> _Task objective_
Every line of the listing that holds the word "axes" should be returned.

> _Data shown_
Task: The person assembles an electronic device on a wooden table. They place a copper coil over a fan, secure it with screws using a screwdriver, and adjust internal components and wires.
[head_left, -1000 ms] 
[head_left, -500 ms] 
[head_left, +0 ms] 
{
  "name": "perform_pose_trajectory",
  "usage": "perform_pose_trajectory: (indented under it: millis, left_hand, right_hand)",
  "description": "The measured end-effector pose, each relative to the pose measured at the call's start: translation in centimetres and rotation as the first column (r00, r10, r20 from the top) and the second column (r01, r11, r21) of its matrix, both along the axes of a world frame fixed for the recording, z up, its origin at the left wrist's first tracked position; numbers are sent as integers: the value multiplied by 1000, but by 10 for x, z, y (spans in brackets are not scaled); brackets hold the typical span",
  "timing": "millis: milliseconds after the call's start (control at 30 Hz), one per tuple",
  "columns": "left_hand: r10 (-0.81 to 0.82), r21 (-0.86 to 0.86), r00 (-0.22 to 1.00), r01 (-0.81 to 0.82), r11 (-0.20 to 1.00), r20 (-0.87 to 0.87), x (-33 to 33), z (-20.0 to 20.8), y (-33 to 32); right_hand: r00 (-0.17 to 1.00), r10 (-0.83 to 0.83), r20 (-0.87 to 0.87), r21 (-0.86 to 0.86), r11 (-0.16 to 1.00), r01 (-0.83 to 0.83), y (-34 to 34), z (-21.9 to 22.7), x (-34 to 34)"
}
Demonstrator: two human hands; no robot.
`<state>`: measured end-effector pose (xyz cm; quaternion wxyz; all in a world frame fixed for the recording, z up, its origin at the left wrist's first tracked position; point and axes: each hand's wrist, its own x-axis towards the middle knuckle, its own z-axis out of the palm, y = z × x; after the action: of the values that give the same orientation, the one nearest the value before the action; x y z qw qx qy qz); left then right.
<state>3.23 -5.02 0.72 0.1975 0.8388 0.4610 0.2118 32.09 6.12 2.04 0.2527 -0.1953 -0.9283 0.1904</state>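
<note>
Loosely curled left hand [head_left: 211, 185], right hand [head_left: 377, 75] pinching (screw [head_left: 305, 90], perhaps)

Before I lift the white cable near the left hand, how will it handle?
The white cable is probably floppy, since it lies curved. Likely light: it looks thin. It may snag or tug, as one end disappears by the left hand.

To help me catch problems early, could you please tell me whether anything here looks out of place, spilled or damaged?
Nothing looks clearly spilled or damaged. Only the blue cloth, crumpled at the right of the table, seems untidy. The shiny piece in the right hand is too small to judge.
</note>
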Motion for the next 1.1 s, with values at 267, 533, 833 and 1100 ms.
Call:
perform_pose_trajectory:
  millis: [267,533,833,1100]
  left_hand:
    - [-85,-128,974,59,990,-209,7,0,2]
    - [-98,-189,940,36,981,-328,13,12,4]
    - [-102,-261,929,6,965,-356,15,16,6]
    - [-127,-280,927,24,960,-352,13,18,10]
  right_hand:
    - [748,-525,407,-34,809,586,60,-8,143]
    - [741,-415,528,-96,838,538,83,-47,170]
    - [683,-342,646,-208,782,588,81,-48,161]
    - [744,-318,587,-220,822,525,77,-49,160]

> _Expected output_
  "description": "The measured end-effector pose, each relative to the pose measured at the call's start: translation in centimetres and rotation as the first column (r00, r10, r20 from the top) and the second column (r01, r11, r21) of its matrix, both along the axes of a world frame fixed for the recording, z up, its origin at the left wrist's first tracked position; numbers are sent as integers: the value multiplied by 1000, but by 10 for x, z, y (spans in brackets are not scaled); brackets hold the typical span",
`<state>`: measured end-effector pose (xyz cm; quaternion wxyz; all in a world frame fixed for the recording, z up, its origin at the left wrist's first tracked position; point and axes: each hand's wrist, its own x-axis towards the middle knuckle, its own z-axis out of the palm, y = z × x; after the action: of the values that give the same orientation, the one nearest the value before the action; x y z qw qx qy qz); left then right.

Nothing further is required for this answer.